私は自分が嫌な人間だと思われることを懸念しながら文書を作った。父がやれるはずもないし、他の家族も母の日常を知らないから仕方なく書いた。書きながら辛かった。私を見る看護師たちは冷たくなるだろう。もしかしたら怖がって近寄らないかもしれない。それでもやらなくてはいけないと思ったから、リタリンと安定剤を飲んで作成したのだ。出来る限り事務的に、感情的にならないように。表現も何度も変えた。母の気持ちも代弁するように書いたつもりだ。それなのに…

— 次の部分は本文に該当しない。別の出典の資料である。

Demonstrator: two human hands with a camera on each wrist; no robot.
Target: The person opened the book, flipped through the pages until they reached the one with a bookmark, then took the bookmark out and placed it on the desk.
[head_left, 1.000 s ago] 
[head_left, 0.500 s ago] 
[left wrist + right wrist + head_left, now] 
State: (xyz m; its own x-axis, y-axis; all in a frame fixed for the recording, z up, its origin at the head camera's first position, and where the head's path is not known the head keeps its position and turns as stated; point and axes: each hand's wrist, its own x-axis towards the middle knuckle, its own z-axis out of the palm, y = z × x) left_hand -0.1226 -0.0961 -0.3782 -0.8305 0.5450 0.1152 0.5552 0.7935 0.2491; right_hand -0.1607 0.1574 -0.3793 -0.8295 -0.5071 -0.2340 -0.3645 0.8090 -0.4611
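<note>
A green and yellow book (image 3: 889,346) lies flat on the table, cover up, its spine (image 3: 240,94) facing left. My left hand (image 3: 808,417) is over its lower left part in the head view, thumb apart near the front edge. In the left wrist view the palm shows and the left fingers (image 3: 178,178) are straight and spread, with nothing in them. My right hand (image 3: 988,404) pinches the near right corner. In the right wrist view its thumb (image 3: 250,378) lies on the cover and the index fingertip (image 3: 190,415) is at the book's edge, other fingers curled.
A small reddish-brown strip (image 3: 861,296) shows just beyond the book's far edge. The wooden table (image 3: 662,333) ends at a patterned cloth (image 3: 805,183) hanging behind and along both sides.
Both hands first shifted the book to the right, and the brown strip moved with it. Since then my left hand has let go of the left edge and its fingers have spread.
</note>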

そうしていると私は看護師長と思われる人から呼ばれた。母を置いてナースステーションへ。文書のことだった。今回の事は看護師側もショックを受けているという。ショックなのはこっちの方だ。母をあんなふうに被害妄想的にしたのは病院の対応の悪さではないか。しばらく看護師側の弁解を聞いた。いま、看護師がこのことでカンファレンスをしていると言う。私も通院歴が長い。夜の病棟が人手不足であることはよく理解しているし一人の患者に時間を掛ける事は難しい事も良く分かっている。でも私のお願いはそんな難しい事ではないはずだ。そんな長い弁解を必要とするほどのことではないのに。。。これで私は悪者だ。とても悲しい気分がした。でも、夕方に飲んだデプロメールが効いているのか涙は出なかった。結局、インフォームドコンセントがきちんと出来ていないのが原因だった。「あなたの自立度はここまで上がっていますよ、だからこのお手伝いはしませんよ。この部分はまだ不安定だから看護師を呼んで見守りをつけてくださいよ。ここまで出来たら退院ですよ。」こういった説明、コミュニケーションが患者ときちんと出来ていれば、母はなぜ自分だけ看護師が声を掛けないのか理解したはずだ。ムンテラの機会は今までも何度もあった。けれど病院側の怠慢で自立目標の説明も、今日初めて見た最近の自立度のグラフも本人に見せて説明していなかったのだ。これでは、回復期リハビリ病棟に入院している意味がないではないか。
しばらくして、再び呼ばれた。カンファレンスの結果、病室内のトイレの使用を見守り付きで認めることになった。また、被害妄想気味になっている母の心をケアする為に、夜の声掛けは他の患者さん同様するように方針を改めた。私たち家族も母の自立の目標をはっきりさせた。「夜でも杖でトイレに一人で行けるようになること」父はしばらくは寝不足が続くだろう。しかし、ポータブルトイレの洗浄が嫌なのだから仕方がないと思う。
帰りがけ、母に「看護師さんが会議をして、これからは病室のトイレに行けるようになったから。その代わり自分で出来る事はやらなくちゃ駄目だよ。どうしても出来なかったらきちんと言いなさい」と話した。母はまだ看護師に不信感を持っているようだったが、しばらくは対応が変わるだろう。
退院まで、あと10日と言われた。来週は主治医のムンテラがある。私は自分の診察を済まして母の病院に駆けつけなくてはいけなくなった。辛いのは退院してからだ。今から負けていてはいけない。強くならなくては、強く。そう思いながら、私はもう死んでしまいたいと思った。